Voilà, Monsieur, un récit fait à la hâte, mais naif & vrai que j'atteste, & vous pouvez assurer que je suis prêt à rendre témoignage de cet événement dans toutes les occasions. Coiffier a été le premier qui a fait l'expérience & l'a répétée, plusieurs fois; ce n'est qu'à l'occasion de ce qu'il a vu qu'il m'a envoyé prier de venir. S'il étoit besoin d'autres témoins que de lui & de moi, vous les trouveriez. Coiffier presse pour partir.

Je suis avec une respectueuse considération, Monsieur, votre, &c. signé Raulet, Prieur de Marly. 10 Mai, 1752.

 

"On voit, par le détail de cette lettre, que le fait est assez bien constaté pour ne laisser aucun doute à ce sujet. Le porteur m'a assuré de vive voix qu'il avoit tiré pendant près d'un quart-d'heure avant que M. le Prieur arrivât, en présence de cinq ou six personnes, des étincelles plus fortes & plus bruyantes que celles dont il est parlé dans la lettre. Ces premieres personnes arrivant successivement, n'osient approcher qu'à 10 ou 12 pas de la machine; & à cette distance, malgré le plein soleil, ils voyoient les étincelles & entendoient le bruit....

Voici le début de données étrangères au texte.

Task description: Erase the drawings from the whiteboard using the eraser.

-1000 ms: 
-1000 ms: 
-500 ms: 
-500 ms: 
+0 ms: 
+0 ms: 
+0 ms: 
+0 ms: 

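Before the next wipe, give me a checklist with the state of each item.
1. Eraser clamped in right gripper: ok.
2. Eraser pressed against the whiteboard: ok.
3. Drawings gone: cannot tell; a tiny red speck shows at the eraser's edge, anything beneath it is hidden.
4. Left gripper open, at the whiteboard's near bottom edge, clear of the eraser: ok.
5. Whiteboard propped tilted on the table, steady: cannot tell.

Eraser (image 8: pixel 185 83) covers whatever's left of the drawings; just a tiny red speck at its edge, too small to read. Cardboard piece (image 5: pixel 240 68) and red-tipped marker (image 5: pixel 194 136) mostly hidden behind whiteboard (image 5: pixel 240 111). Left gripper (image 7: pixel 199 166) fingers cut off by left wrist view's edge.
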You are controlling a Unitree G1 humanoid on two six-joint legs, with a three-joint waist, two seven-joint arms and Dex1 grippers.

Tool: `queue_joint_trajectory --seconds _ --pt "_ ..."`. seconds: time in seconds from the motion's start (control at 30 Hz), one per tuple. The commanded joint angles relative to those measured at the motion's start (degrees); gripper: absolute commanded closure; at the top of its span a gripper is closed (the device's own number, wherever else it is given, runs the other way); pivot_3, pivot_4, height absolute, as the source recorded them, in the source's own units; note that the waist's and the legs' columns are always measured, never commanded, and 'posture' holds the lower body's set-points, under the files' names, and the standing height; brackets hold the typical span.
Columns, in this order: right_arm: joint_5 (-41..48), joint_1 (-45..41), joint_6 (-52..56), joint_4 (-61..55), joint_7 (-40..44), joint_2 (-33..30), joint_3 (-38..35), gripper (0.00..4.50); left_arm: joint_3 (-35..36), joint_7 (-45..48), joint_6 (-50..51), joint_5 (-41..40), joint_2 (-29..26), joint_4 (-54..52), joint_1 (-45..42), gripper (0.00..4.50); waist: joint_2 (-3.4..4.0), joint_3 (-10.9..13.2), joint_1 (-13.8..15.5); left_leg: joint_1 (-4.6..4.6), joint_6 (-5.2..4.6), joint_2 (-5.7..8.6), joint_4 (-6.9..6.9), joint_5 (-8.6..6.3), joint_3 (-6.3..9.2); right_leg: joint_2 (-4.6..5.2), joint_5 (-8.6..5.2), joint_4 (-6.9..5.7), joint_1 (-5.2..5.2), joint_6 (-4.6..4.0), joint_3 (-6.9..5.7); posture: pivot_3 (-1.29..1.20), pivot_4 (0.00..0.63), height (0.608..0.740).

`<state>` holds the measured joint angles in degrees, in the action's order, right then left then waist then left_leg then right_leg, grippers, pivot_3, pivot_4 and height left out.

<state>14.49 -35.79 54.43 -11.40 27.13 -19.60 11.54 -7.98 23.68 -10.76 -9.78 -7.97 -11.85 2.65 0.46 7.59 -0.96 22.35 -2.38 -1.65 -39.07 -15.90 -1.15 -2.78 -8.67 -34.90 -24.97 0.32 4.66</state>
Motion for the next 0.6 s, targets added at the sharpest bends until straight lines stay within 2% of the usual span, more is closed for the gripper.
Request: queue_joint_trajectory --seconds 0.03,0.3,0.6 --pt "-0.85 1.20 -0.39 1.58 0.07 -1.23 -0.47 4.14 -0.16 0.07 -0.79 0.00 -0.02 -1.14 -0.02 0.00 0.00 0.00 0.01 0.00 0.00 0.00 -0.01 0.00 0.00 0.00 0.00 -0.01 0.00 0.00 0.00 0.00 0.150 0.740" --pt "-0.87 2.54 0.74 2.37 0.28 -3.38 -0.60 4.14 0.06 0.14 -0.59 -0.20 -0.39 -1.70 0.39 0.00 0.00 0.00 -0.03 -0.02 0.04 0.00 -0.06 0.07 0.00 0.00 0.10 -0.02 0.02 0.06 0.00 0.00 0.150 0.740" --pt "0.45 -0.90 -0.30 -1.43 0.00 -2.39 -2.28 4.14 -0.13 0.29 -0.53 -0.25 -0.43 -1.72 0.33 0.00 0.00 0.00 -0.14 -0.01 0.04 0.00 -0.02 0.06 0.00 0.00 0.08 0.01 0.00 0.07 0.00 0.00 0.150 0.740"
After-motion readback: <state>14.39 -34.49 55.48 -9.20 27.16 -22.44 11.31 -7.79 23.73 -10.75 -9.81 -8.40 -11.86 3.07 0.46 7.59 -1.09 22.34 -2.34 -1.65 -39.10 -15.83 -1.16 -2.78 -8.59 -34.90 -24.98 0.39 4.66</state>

"Il résulte de toutes les expériences & observations que j'ai rapportées dans ce mémoire, & surtout de la dernière expérience faite à Marly-la-ville, que la matiere du tonnerre est incontestablement la même que celle de l'électricité. L'idée qu'en a eu M. Franklin cesse d'être une conjecture: la voilà devenue une réalité, & j'ose croire que plus on approfondira tout ce qu'il a publié sur l'électricité, plus on reconnoîtra combien la physique lui est redevable pour cette partie."